Когда в остекленевшем взгляде Грязнули снова блеснула искра сознания и товарищи втолковали ему, что вот, мол, и его наконец проучил новичок, — так переменчива благосклонность толпы, — мне стало его жалко, я протянул ему руку и предложил все забыть и помириться. В ответ он злобно ощерился и пробурчал:
— Дай срок, я тебе тоже подам руку, только по-другому.
Я счел это признанием капитуляции.
Два дня спустя мы прибыли в Гельсингфорс. Когда сдали груз, я сошел на берег, чтобы посмотреть город. Но тут же спохватился, что остальные, возможно, вообразят, будто я намерен отколоться от них, и поспешил обратно к гавани, где встретил кое-кого их своих. Грязнули с ними не было. Ближе к полуночи, когда ребята сказали, что пойдут сейчас в один веселый дом, и позвали меня с собой, я уклончиво ответил, что хочу вернуться на корабль.
Я задумчиво шел вдоль кромки воды, как вдруг кто-то набросился на меня сзади и рванул к земле. Это оказался мой враг, который пытался стиснуть своими грязными пальцами мою шею. Но это ему не удалось, потому что я несколько раз ткнул ему в лицо растопыренными пальцами, и тогда он обхватил меня поперек туловища и поднял, чтобы бросить в воду. Было темно, а парапет очень высокий, и я понял, что на сей раз мне придется бороться за свою жизнь. Без сомнения, он превосходил меня силой, но я был более ловким и, кроме того, владел приемами борьбы. Применив захват сзади, я высвободился, сгреб его в охапку и швырнул на землю с расчетом, чтобы он упал на мостовую. Я вовсе не собирался бросать его в воду и очень испугался, услышав вопль, удар, всплеск и крики о помощи.

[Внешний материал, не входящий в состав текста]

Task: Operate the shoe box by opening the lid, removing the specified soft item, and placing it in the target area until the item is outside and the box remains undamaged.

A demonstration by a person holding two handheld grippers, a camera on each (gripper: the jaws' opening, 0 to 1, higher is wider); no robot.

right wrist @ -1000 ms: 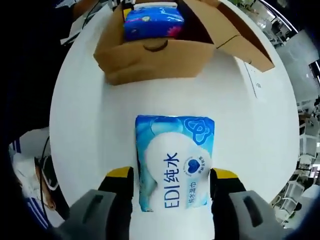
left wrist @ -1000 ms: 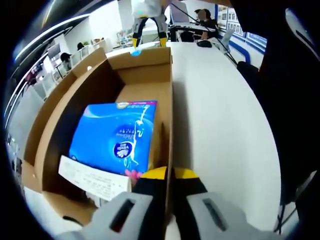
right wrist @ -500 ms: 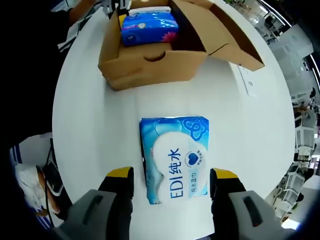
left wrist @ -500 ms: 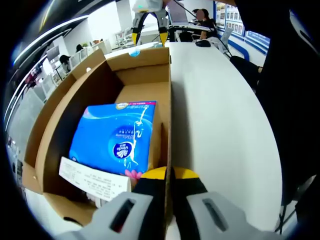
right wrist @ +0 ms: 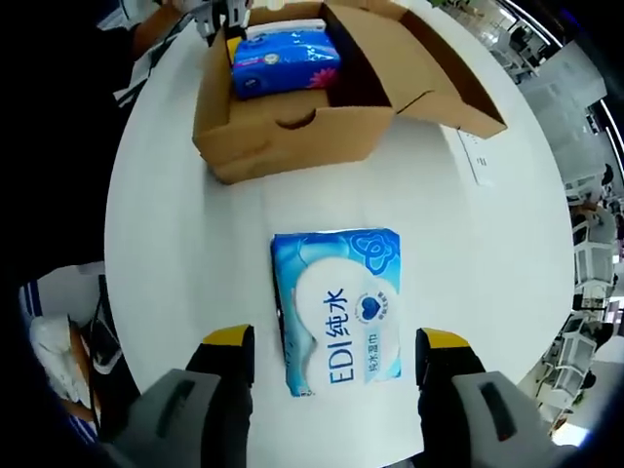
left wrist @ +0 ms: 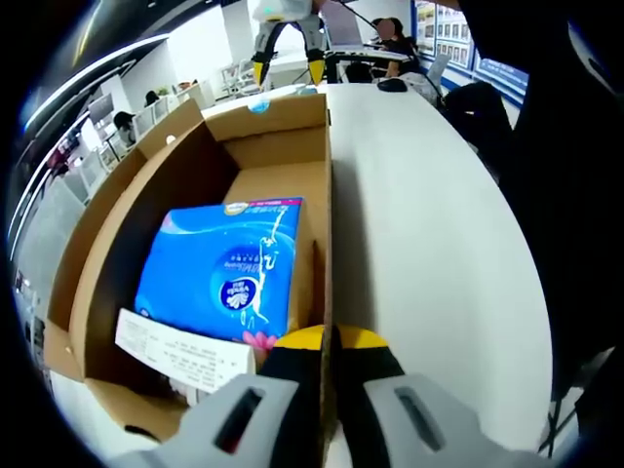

Я помчался к лестнице, там покачивалась на волнах лодка, в которой сидел человек, поджидая кого-то. Возможно, он доставил на берег офицера. Мы налегли на весла, до того места было метров сто, не больше. В воде мы никого не увидели, но там, где, по моим предположениям, должна была произойти вся эта история, оказалась лодка, а в ней лежал Хайни Грязнуля без сознания. Он упал на лодку, потом соскользнул в воду, но сумел влезть обратно в лодку. Подоспели еще две лодки, в одной из них сидели полицейские. Мы рассказали, что какой-то пьяный свалился в воду. Судя по всему, он ничего не сломал, только ударился головой.
Когда человек, поджидавший в лодке, отгреб вместе со мной обратно, к лестнице, он напрямки мне сказал, что это я бросил пьяного в воду. Он говорил по-немецки с северным акцентом. Когда я ему признался и объяснил, как и почему все случилось, он сказал, что мои оправдания мне не помогут, для полиции это все равно попытка убийства, и он-де не хотел бы сейчас оказаться на моем месте.
— Но ведь с ним ничего не случилось! — вскричал я. Мой собеседник рассмеялся.
— Уж он позаботится, чтобы случилось.